Hall v. Wood

Opinion by

Mr. Justice Dean,

The plaintiffs were merchants, dealers in wools, noils and material used in the manufacture of woolen goods, in Philadelphia. The defendants were manufacturers of woolens in Chambersburg, Pennsylvania. Plaintiffs had been furnishing to defendants materials for the manufacture of woolens in the year 1886, and in November of that year arranged with John Huber, the president of the company, to furnish colored noils for the year 1887.

The averment of contract is founded on this paper:

“ Chambebsbubg, November 6, 1886.
“ Bought of William Hall & Co., all the colored noils for the year 1887 at 40 cents to be delivered monthly.
“John Hubeb, Pres.
“ Wm. Hall & Co.”

The plaintiffs received these noils from the mill monthly, during the first part of the year 1887; sometimes they were stored in their warehouse at Philadelphia, awaiting an order for shipment ; and sometimes shipped to defendants immediately. Up to August 9, 1887, all that were shipped were received by defendants and paid for. On August 9, plaintiffs sent a bill or invoice of a shipment at that date, amounting to $843.75. On receipt of this bill, defendants replied, acknowledging it, with this request, “ Please do not store any more for us until ordered to do so.” To this, plaintiffs, on August 13, replied: “We will stop storing the noils as we have been doing, and forward them to you every month on their arrival. Shall we ship the lot that is here’ up ? ” To this, defendants, on August 18, replied: “Will you please send us statement of our account *20for all unsettled bills, excluding the goods stored here and in the city, and store no more for us until further orders, as we have as many colored noils stored here as we can use until 1st of January.” To this, plaintiffs replied, enclosing statement for those stored in Philadelphia and at Chambersburg, and requesting payment, and further stating the contract in this language : “ In reference to the noils, would say, that in January last, acting under instructions of your late president, Mr. John Huber, we contracted for you with the maker of the noils, for wliat they made for this year, and as the contract has several months to run yet, we will have to bill the noils to you until contract expires.”

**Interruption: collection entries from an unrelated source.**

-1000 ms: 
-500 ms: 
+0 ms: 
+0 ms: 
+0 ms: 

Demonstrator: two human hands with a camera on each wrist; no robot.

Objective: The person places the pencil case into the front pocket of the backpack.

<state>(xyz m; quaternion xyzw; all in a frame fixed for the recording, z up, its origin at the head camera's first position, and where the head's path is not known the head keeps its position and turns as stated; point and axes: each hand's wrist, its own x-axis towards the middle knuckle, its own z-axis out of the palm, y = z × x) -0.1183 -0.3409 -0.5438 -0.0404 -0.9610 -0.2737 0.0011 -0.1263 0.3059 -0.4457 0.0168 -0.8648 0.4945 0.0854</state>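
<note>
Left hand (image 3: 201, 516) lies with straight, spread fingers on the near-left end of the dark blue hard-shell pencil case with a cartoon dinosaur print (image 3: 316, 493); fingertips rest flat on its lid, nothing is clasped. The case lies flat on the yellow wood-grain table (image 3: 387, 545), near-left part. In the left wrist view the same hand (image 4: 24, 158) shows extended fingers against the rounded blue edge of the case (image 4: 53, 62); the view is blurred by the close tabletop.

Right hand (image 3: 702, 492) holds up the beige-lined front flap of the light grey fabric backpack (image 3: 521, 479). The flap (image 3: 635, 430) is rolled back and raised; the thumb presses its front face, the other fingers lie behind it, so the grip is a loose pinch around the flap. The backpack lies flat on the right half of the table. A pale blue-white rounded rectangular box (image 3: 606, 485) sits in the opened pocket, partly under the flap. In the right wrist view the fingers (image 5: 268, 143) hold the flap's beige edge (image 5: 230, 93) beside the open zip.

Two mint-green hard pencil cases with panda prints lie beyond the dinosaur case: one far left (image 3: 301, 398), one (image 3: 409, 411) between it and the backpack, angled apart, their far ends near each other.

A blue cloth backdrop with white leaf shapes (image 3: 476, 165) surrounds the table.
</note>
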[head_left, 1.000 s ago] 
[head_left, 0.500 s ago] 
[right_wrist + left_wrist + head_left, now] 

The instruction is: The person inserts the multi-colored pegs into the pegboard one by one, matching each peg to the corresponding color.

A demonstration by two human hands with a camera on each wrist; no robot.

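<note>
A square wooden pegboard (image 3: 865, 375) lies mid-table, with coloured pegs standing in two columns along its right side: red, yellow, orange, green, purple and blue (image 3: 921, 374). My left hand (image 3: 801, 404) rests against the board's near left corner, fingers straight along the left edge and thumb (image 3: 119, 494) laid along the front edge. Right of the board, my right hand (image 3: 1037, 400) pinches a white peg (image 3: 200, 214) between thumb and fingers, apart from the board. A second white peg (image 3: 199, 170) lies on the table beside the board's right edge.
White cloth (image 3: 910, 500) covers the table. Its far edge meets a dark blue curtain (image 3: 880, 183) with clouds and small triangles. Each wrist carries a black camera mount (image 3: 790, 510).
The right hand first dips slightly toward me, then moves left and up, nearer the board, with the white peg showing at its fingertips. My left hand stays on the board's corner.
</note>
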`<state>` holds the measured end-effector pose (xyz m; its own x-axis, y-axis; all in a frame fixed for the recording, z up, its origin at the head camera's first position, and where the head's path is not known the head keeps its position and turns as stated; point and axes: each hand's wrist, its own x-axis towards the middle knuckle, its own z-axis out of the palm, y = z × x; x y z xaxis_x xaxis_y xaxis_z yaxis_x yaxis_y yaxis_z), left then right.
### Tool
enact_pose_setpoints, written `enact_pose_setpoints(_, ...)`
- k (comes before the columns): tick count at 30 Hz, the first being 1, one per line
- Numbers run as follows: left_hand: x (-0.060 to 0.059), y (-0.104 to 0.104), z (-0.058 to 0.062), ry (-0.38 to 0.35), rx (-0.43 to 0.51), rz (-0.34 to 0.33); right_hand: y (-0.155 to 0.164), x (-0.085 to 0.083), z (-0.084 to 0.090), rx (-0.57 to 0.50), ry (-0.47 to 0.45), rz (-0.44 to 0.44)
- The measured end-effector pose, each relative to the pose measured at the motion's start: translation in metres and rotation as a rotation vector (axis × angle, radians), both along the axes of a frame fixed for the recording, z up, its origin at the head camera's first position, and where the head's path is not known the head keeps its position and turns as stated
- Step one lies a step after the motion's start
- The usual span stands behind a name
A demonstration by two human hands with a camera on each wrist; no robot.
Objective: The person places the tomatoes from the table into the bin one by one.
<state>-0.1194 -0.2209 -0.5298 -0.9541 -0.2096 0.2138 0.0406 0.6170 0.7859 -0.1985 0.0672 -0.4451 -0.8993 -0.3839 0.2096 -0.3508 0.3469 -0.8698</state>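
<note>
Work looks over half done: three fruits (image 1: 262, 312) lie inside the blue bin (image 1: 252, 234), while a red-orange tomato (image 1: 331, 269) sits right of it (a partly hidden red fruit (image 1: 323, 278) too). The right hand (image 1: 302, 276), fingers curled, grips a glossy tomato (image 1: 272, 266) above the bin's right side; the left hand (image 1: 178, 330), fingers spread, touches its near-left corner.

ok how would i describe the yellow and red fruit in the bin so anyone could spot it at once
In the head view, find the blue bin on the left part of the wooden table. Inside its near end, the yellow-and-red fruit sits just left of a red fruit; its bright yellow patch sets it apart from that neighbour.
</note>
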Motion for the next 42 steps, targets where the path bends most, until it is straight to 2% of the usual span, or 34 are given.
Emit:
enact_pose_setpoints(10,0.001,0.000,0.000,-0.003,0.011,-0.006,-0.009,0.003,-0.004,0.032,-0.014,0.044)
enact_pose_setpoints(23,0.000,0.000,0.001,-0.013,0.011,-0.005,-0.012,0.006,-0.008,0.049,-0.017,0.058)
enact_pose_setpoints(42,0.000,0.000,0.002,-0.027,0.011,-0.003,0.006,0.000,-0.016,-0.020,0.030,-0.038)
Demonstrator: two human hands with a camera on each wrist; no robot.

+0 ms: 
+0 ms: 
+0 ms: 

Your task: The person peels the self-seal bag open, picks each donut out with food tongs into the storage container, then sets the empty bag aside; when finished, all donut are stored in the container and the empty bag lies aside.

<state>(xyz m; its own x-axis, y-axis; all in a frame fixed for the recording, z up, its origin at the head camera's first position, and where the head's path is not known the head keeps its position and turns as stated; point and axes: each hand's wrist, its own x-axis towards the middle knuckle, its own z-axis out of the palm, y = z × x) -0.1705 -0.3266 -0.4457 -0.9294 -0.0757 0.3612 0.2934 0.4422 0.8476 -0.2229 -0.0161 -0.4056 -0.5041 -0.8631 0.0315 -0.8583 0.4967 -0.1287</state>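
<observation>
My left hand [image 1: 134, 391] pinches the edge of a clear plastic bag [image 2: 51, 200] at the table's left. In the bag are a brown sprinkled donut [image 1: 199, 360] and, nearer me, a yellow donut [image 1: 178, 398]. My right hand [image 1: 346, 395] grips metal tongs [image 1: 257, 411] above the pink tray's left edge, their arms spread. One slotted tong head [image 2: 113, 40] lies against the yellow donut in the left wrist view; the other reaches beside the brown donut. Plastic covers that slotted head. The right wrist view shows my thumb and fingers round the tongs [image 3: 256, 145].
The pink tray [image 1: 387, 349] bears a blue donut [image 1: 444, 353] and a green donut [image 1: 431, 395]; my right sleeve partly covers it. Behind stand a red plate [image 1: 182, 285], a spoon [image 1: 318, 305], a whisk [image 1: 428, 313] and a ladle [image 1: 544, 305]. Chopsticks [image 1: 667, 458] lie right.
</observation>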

The plaintiffs continued to store the noils for defendants, and forwarded to them bills for the same monthty as they were received, and charged them to defendants on their books, for the remainder of the year. Beginning with the bill of August 9, defendants refused to receive and pay for them. Thereupon plaintiffs brought suit. At the trial in the court below, plaintiffs offered their books of original entry as evidence to show the amount of noils sold and delivered'to defendants, and dates of such delivery and sales. On objection by defendants, first, that the books were not evidence to show the sale and delivery of goods under a special contract, and second, were not evidence of themselves to show a storage of them for defendants, they were rejected, to which plaintiffs excepted.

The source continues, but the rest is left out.